Per esplorare la funzione della trombospondina I in vivo, Lawler et al. (1998) interrotto il gene Thbs1 da ricombinazione omologa nel genoma del topo. Le piastrine di questi topi erano completamente carenti nella proteina Thbs1; tuttavia, l’aggregazione piastrinica indotta dalla trombina non era diminuita. I topi carenti mostravano una lieve e variabile curvatura lordotica della colonna vertebrale che era evidente dalla nascita. Hanno anche mostrato un aumento del numero di globuli bianchi circolanti, con monociti ed eosinofili che hanno i maggiori aumenti percentuali. Sebbene altri organi principali non mostrassero anomalie coerenti con alti livelli di espressione di Thbs1 nel polmone, Lawler et al. (1998) anomalie osservate nei polmoni dei topi privi di Thb1. Ampia polmonite acuta e organizzativa con neutrofili e macrofagi sviluppati entro 4 settimane di età. I macrofagi si sono macchiati di emosiderina, indicando che si stava verificando un’emorragia alveolare diffusa. Successivamente, il numero di neutrofili è diminuito e un notevole aumento del numero di macrofagi contenenti emosiderina è stato osservato associato a iperplasia epiteliale a più linee e alla deposizione di collagene ed elastina. I risultati hanno indicato che THBS1 è coinvolto nella normale omeostasi polmonare.

Per accertare la partecipazione dell’inibitore angiogenico endogeno trombospondina I alla progressione tumorale, Rodriguez-Manzaneque et al. (2001) hanno generato topi mammari inclini al tumore che mancavano, o specificamente sovraespressi, Thbs1 nella ghiandola mammaria. Il carico tumorale e la vascolarizzazione erano significativamente aumentati negli animali carenti di Thbs1 e i capillari all’interno del tumore apparivano dilatati e sinusoidali. Al contrario, i sovraespressori Thbs1 mostravano una crescita tumorale ritardata o mancavano di sviluppo tumorale franco. L’assenza di Thbs1 ha determinato una maggiore associazione del fattore di crescita endoteliale vascolare (VEGF; 192240) con il suo recettore VEGFR2 (191306) e livelli più elevati di metalloproteinasi-9 a matrice attiva (MMP9; 120361), una molecola precedentemente dimostrata per facilitare sia l’angiogenesi che l’invasione tumorale. In vitro, l’attivazione enzimatica di pro-MMP9 è stata soppressa da Thbs1. Insieme questi risultati hanno sostenuto un ruolo protettivo degli inibitori endogeni dell’angiogenesi nella crescita tumorale e hanno implicato Thbs1 nella regolazione in vivo dell’attivazione della metalloproteinasi-9 e della segnalazione VEGF.

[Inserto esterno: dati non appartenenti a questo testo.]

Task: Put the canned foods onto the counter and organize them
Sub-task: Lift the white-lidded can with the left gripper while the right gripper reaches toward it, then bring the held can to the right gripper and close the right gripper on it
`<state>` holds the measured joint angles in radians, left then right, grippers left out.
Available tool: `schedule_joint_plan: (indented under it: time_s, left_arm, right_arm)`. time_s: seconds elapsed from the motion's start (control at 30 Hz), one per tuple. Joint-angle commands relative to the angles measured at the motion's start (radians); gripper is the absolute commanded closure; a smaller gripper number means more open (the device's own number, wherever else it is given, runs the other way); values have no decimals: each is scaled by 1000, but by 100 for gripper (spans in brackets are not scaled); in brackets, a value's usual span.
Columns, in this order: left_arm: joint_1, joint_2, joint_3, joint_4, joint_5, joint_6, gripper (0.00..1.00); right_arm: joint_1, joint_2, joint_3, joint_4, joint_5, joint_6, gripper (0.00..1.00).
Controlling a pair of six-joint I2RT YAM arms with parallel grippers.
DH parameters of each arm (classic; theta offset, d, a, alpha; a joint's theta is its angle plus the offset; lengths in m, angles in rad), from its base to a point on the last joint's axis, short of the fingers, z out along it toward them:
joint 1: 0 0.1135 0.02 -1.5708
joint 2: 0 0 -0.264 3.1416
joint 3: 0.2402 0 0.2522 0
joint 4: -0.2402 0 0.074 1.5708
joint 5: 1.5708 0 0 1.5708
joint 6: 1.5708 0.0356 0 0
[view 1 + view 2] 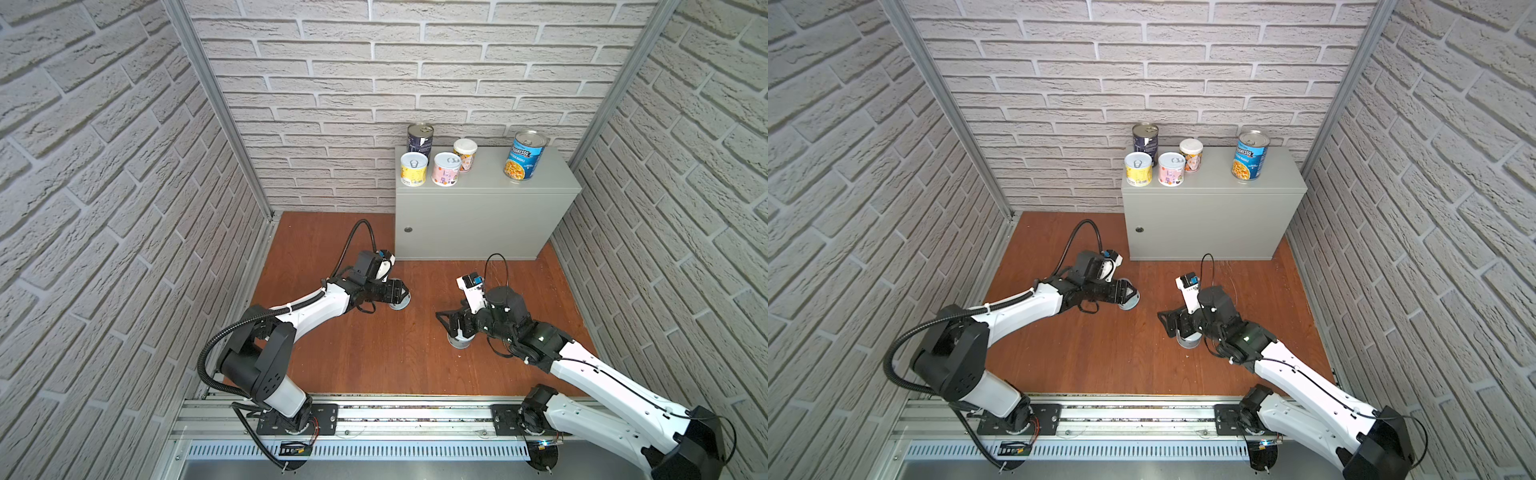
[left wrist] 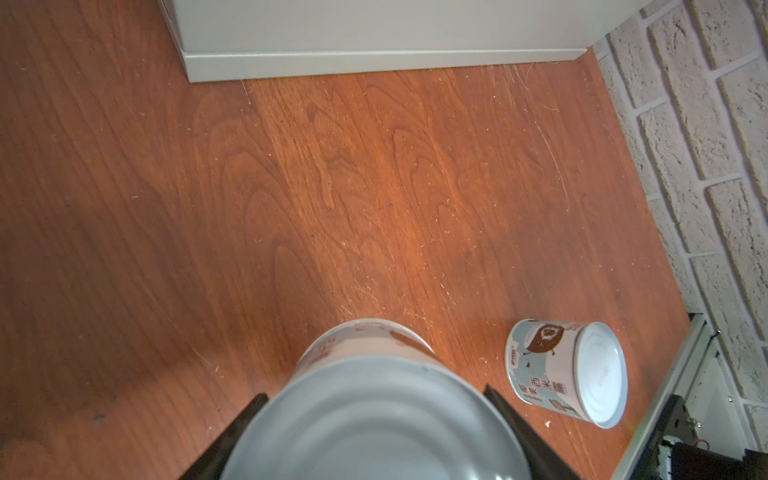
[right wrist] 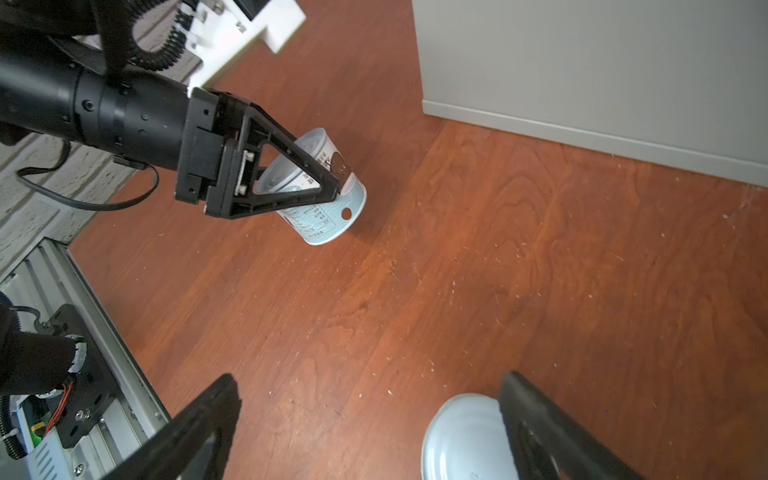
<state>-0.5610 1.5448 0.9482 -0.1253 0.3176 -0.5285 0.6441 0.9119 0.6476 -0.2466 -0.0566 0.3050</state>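
Five cans stand on the counter (image 1: 490, 166). At its lock end the navy can (image 1: 420, 139) stands at the back, its foot hidden behind the yellow can (image 1: 414, 168). The pink can (image 1: 446, 168) is just beside the yellow one at the front edge and covers a little of the peach can (image 1: 464, 154) behind it. The Progresso can (image 1: 525, 155) stands alone toward the counter's other end. The small print on the short cans is unreadable.

Two more cans are down at the wooden floor (image 1: 374, 353) in front of the counter. The left gripper (image 1: 400, 293), near the counter's lock corner, is clamped on the gripped teal can (image 3: 320, 224). The left wrist view shows a finger (image 2: 509, 411) on either side, and the can's blurred end fills the lower edge and is cut off. In both top views the gripper hides all but a grey sliver of it. The can is tilted; whether its low edge touches the floor I cannot tell.

The right gripper (image 3: 370, 380), farther out from the counter's front, has its fingers spread wide. In the right wrist view the loose teal can (image 2: 565, 370) sits by one finger, which covers part of it, and the frame's edge cuts off more. In both top views only its lower body shows under the gripper.
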Motion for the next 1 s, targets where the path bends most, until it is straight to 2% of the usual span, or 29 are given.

Tran e Neary (2006) hanno scoperto che l’ATP extracellulare, attraverso l’attivazione dei recettori P2RY4 (300038), stimolava l’espressione e il rilascio di Tsp1 negli astrociti corticali del ratto e che questo aumento indotto da nucleotidi era mediato da vie di segnalazione della protein chinasi. Hanno anche scoperto che l’espressione di Tsp1 è stata aumentata dopo uno sforzo meccanico utilizzando un modello in vitro di trauma del SNC e che l’aumento è stato nuovamente dipendente dai recettori P2 e dalla segnalazione della protein chinasi.